## About this exercise
Your output should consist of every record, copied exactly.

START Supplied entries

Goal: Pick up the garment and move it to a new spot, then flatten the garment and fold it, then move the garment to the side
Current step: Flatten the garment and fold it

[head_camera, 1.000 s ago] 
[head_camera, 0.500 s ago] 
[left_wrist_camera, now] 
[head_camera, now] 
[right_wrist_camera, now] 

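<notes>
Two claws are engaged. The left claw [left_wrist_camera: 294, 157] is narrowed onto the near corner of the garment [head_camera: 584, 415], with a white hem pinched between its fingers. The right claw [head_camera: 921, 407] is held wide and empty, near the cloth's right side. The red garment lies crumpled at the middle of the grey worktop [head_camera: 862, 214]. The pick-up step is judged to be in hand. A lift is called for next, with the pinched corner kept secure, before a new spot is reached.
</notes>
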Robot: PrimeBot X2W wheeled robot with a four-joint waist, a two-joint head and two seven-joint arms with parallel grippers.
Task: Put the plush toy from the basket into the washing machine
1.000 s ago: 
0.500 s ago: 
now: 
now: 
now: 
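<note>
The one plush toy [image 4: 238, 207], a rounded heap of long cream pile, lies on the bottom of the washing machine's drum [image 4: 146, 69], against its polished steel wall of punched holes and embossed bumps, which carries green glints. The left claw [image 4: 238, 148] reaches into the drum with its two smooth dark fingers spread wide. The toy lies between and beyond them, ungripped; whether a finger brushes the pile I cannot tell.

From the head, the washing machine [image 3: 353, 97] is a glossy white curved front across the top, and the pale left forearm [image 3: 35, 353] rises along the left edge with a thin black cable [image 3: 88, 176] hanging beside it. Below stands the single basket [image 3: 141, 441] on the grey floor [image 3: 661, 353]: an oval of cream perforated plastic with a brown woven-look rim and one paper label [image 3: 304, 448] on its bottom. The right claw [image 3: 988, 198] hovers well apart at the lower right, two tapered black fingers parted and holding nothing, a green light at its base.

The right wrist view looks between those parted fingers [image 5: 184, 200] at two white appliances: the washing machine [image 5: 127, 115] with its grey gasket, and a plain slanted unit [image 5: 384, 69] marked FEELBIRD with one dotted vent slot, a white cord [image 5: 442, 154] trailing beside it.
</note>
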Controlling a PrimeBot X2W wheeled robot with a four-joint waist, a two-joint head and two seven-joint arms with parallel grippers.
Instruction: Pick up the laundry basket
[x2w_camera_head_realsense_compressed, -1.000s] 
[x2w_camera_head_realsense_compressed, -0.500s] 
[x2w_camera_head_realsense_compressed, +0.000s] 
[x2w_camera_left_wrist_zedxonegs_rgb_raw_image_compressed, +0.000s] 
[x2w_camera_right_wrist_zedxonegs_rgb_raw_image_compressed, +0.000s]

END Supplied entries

## Task result
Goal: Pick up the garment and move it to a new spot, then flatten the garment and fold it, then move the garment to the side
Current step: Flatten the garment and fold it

[head_camera, 1.000 s ago] 
[head_camera, 0.500 s ago] 
[left_wrist_camera, now] 
[head_camera, now] 
[right_wrist_camera, now] 

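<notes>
Two claws are engaged. The left claw [left_wrist_camera: 294, 157] is narrowed onto the near corner of the garment [head_camera: 584, 415], with a white hem pinched between its fingers. The right claw [head_camera: 921, 407] is held wide and empty, near the cloth's right side. The red garment lies crumpled at the middle of the grey worktop [head_camera: 862, 214]. The pick-up step is judged to be in hand. A lift is called for next, with the pinched corner kept secure, before a new spot is reached.
</notes>
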Robot: PrimeBot X2W wheeled robot with a four-joint waist, a two-joint head and two seven-joint arms with parallel grippers.
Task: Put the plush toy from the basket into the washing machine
1.000 s ago: 
0.500 s ago: 
now: 
now: 
now: 
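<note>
The one plush toy [image 4: 238, 207], a rounded heap of long cream pile, lies on the bottom of the washing machine's drum [image 4: 146, 69], against its polished steel wall of punched holes and embossed bumps, which carries green glints. The left claw [image 4: 238, 148] reaches into the drum with its two smooth dark fingers spread wide. The toy lies between and beyond them, ungripped; whether a finger brushes the pile I cannot tell.

From the head, the washing machine [image 3: 353, 97] is a glossy white curved front across the top, and the pale left forearm [image 3: 35, 353] rises along the left edge with a thin black cable [image 3: 88, 176] hanging beside it. Below stands the single basket [image 3: 141, 441] on the grey floor [image 3: 661, 353]: an oval of cream perforated plastic with a brown woven-look rim and one paper label [image 3: 304, 448] on its bottom. The right claw [image 3: 988, 198] hovers well apart at the lower right, two tapered black fingers parted and holding nothing, a green light at its base.

The right wrist view looks between those parted fingers [image 5: 184, 200] at two white appliances: the washing machine [image 5: 127, 115] with its grey gasket, and a plain slanted unit [image 5: 384, 69] marked FEELBIRD with one dotted vent slot, a white cord [image 5: 442, 154] trailing beside it.
</note>
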Controlling a PrimeBot X2W wheeled robot with a four-joint waist, a two-joint head and two seven-joint arms with parallel grippers.
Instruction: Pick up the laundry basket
[x2w_camera_head_realsense_compressed, -1.000s] 
[x2w_camera_head_realsense_compressed, -0.500s] 
[x2w_camera_head_realsense_compressed, +0.000s] 
[x2w_camera_left_wrist_zedxonegs_rgb_raw_image_compressed, +0.000s] 
[x2w_camera_right_wrist_zedxonegs_rgb_raw_image_compressed, +0.000s]

With the output given, the exercise is complete.